Problem requirements. Would you print out all of the data exactly and keep the pictures out of it?

▬▬▬▬▬▬▬▬▬▬

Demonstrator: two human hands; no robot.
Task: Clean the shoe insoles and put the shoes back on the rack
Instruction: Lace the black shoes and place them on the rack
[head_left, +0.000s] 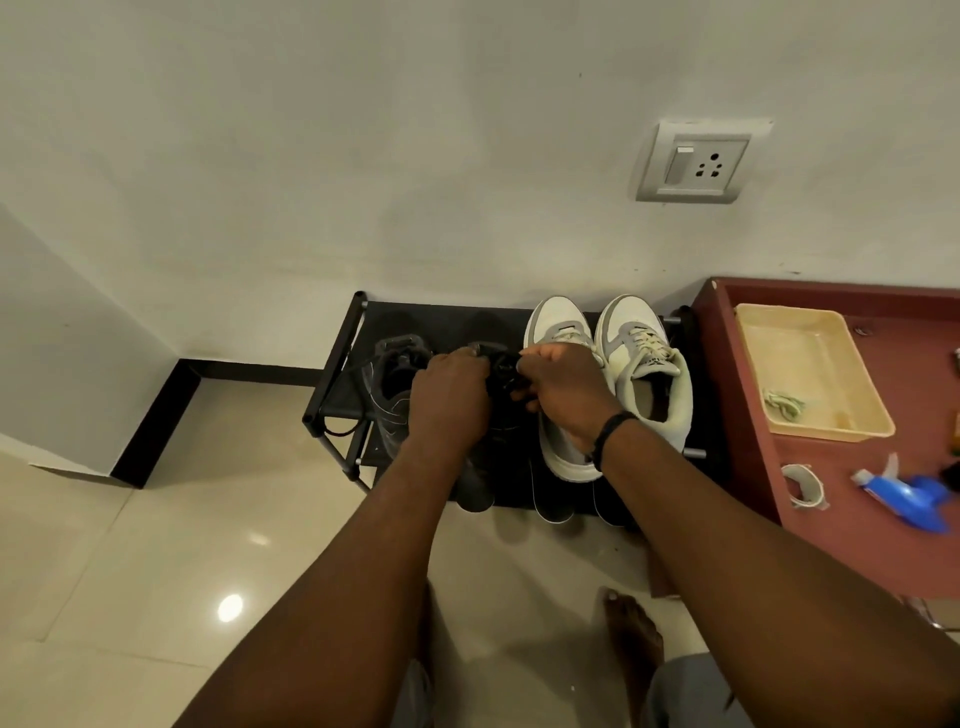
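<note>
A black shoe rack (343, 358) stands against the wall. On its top shelf sit a black shoe (389, 384) at the left and a pair of white-and-grey sneakers (644, 364) at the right. Between them lies a second black shoe (501, 364), mostly hidden by my hands. My left hand (449, 395) grips this shoe from the left. My right hand (563, 389) pinches its dark top, near the laces, from the right. Dark insoles or soles (553, 499) stick out from the lower shelf.
A red-brown table (748, 415) stands right of the rack, carrying a cream tray (810, 415), a tape roll (805, 486) and a blue spray bottle (914, 499). A wall socket (693, 163) is above. My bare feet (634, 644) stand on glossy floor tiles.
</note>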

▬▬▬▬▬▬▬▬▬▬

Answer.
Demonstrator: two human hands; no robot.
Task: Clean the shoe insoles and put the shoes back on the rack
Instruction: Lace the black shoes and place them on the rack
[head_left, +0.000s] 
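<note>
A black shoe rack (343, 358) stands against the wall. On its top shelf sit a black shoe (389, 384) at the left and a pair of white-and-grey sneakers (644, 364) at the right. Between them lies a second black shoe (501, 364), mostly hidden by my hands. My left hand (449, 395) grips this shoe from the left. My right hand (563, 389) pinches its dark top, near the laces, from the right. Dark insoles or soles (553, 499) stick out from the lower shelf.
A red-brown table (748, 415) stands right of the rack, carrying a cream tray (810, 415), a tape roll (805, 486) and a blue spray bottle (914, 499). A wall socket (693, 163) is above. My bare feet (634, 644) stand on glossy floor tiles.
</note>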

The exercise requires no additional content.